Okra, also known as ladies' fingers, are one of those tricky vegetables. Carefully done, they are a textural delight with their suede-like pods and smooth seeds. Sloppily prepared, they become slimy and deeply unpleasant. They need to be on the dry side, hot enough to be cooked but pulled from the pan before they disintegrate. These were all of the above, topped with fat curls of onion and just enough tomatoes for lubrication.

Plus methi, one of my very favourite flavours, a green herb with an elusive taste that seems to only exist in restaurants.

My attempts with it at home have never been successful.
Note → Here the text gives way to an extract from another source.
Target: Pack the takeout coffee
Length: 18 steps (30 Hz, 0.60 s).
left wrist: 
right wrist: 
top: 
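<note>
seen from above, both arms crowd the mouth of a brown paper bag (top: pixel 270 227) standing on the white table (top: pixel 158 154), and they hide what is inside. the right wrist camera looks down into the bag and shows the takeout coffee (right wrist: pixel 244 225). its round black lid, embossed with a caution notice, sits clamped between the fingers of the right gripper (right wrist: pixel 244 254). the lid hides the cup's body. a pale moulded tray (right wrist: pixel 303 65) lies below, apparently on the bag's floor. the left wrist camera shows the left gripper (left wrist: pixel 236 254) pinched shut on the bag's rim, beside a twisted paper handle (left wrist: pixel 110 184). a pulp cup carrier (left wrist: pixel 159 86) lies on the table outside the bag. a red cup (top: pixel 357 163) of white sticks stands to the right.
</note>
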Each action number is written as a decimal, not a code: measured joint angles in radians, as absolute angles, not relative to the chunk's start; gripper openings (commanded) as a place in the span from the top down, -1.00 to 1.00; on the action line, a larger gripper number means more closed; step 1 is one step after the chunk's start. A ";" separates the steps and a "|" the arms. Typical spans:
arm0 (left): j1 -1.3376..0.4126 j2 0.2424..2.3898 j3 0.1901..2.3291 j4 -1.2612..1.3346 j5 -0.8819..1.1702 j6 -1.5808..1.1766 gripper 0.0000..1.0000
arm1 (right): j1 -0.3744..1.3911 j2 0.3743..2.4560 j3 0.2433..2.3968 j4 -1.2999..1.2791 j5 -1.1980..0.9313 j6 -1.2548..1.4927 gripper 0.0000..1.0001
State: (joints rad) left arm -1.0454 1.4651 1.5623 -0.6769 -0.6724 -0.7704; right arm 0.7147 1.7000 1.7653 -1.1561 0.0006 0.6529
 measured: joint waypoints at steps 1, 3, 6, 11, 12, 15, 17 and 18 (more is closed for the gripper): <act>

So this was a jackpot.

The tarka dal was also strong. Soupy, spicy lentils are perfect rainy night food, especially given the restaurant treatment with a haze of butter.

Millennial loves paneer, another ingredient I struggle to make interesting at home. The classic fried cheese and peas in a tomato sauce is not particularly groundbreaking but it is reliably good eating. It could have been freshened up with some more coriander, or a shard of wilted spinach, but it was still pretty fine just as it was.

Lamb lajawab was a new one on me but the description - slow cooked meat with black pepper and other whole spices - was enough.

I especially like these when they are cooked by a considerate chef who has picked out the cloves, cinnamon sticks and cardamom pods so that I don't crunch into them.

The meat was melting, the sauce was dark and fragrant .

The only off note of the night was the Goan fish curry. It was not bad, it was just in a different, lighter key to the rest of the meal.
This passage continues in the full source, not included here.